**Exercise prompt**
Copy each line of the records that includes "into".

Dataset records
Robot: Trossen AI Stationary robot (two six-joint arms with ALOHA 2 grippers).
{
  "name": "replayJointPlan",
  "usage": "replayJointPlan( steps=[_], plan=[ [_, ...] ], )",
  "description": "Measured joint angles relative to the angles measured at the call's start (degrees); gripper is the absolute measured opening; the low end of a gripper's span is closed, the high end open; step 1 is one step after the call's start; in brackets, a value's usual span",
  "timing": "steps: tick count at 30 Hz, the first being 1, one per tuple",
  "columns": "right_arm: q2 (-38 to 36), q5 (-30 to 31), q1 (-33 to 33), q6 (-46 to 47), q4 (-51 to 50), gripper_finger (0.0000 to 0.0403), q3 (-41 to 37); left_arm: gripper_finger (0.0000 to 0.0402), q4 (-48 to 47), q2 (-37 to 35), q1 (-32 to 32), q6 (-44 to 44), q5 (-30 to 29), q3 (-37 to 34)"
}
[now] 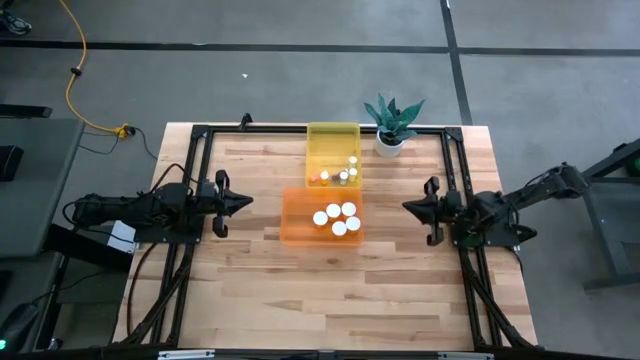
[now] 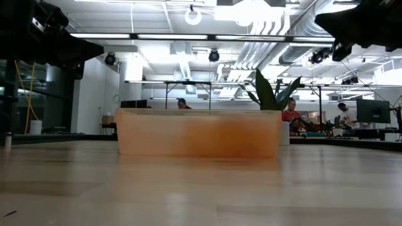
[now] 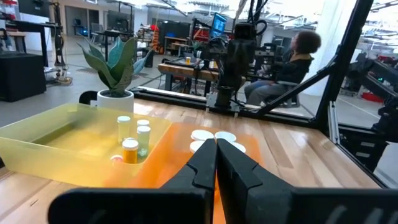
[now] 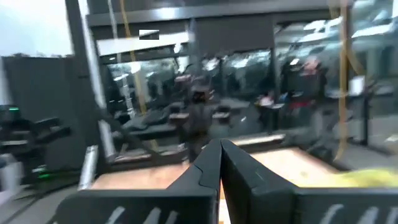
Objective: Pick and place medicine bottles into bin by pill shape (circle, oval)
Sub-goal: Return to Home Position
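We see left gripper (image 1: 246, 201), right gripper (image 1: 407, 206) clenched empty at sides of wooden table (image 1: 400, 290), bare boards flanking translucent orange plastic bin (image 1: 296, 228), translucent yellow plastic bin (image 1: 325, 145).

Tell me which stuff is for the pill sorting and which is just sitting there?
For the job: medicine bottles, yellow bin, orange bin, left gripper, right gripper, both shut, either side of the bins.
Just lying about: potted plant, yellow cable on the floor.

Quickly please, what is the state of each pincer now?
Left dark two-finger pincer: closed, holding nothing.
Right dark two-finger pincer: closed, holding nothing.
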Motion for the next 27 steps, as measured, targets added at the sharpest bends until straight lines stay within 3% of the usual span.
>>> replayJointPlan(
  steps=[4,10,16,21,27],
  plan=[
    [-3.2,-2.1,-4.8,-1.0,-4.6,0.0,0.0,0.0003,0.0,0.0,0.0,0.0,0.0,0.0],
    [-11.7,-7.8,-12.3,4.6,-15.5,0.0,0.0,0.0003,0.0,0.0,0.0,0.0,0.0,0.0],
    [-20.6,-9.6,-15.2,5.5,-27.2,0.0,0.0,0.0003,0.0,0.0,0.0,0.0,0.0,0.0],
    [-20.2,-10.2,-15.1,7.3,-32.5,0.0,0.0,0.0003,0.0,0.0,0.0,0.0,0.0,0.0],
    [-20.0,-12.7,-15.1,1.1,-33.0,0.0,0.0,0.0003,0.0,0.0,0.0,0.0,0.0,0.0]
  ],
)
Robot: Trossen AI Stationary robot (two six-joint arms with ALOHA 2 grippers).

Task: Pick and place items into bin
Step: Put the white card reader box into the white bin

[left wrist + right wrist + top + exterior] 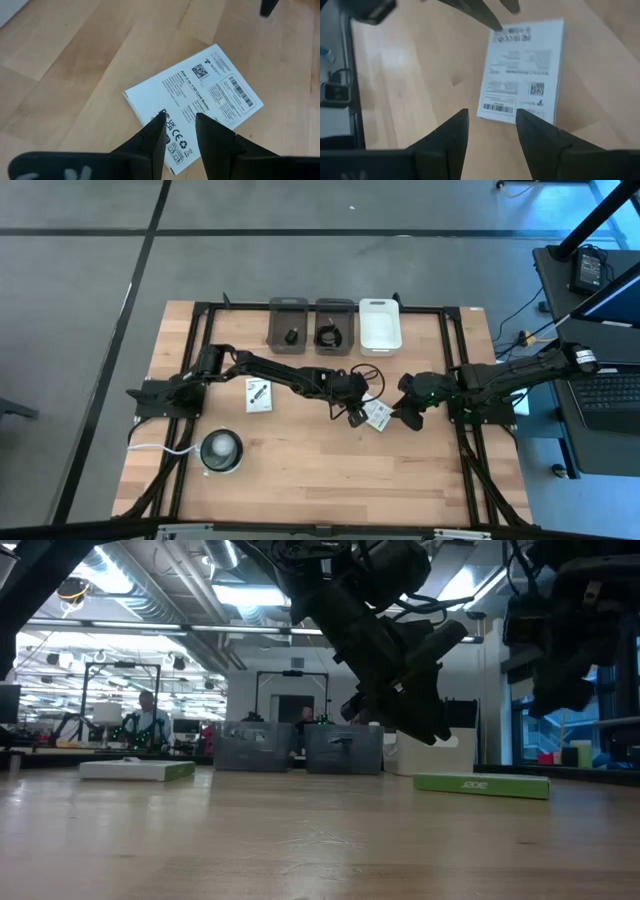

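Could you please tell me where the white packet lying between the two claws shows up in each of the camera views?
High view: packet right of centre, between left claw and right claw.
Low view: flat green-edged slab at right, probably it.
Left wrist view: centre, beyond the open fingers.
Right wrist view: upper centre.
Shared landmark: its barcode label.

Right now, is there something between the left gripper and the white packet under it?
Nothing visible. The left gripper hangs open directly above the white packet lying flat on the table, with only air between them.
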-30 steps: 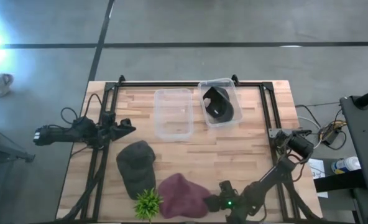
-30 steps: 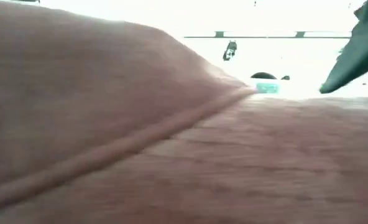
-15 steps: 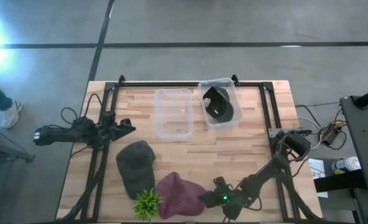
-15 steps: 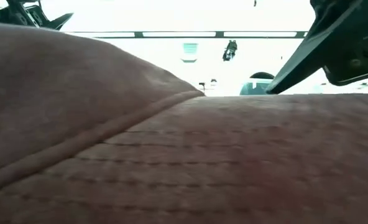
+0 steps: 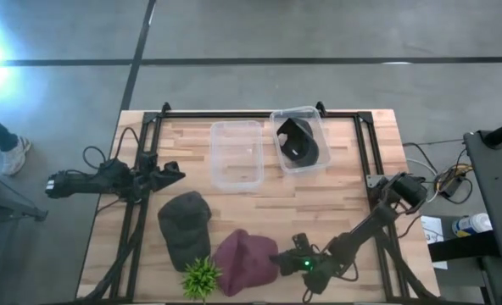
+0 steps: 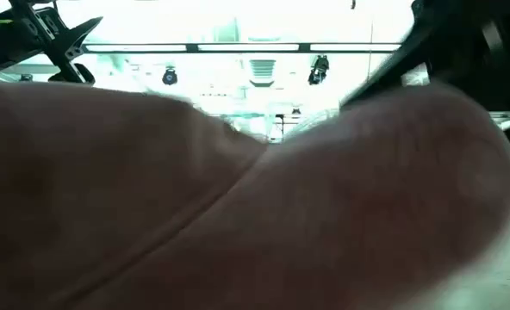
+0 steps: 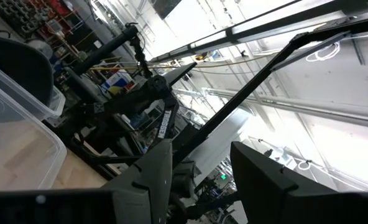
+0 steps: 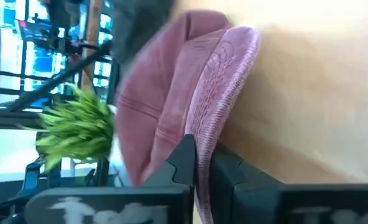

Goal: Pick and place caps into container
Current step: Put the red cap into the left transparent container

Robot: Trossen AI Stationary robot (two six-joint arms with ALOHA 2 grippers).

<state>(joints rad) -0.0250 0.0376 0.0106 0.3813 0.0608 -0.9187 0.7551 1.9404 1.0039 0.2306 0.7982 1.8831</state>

**Exercise solution**
Objective: Pick and place medicine bottles into bin by pill shape (circle, oval)
Task: Pick and place items into bin
Step: Put the white card reader box into the white bin
Goal: Pick and place caps into container
Current step: Put the red cap into the left transparent container

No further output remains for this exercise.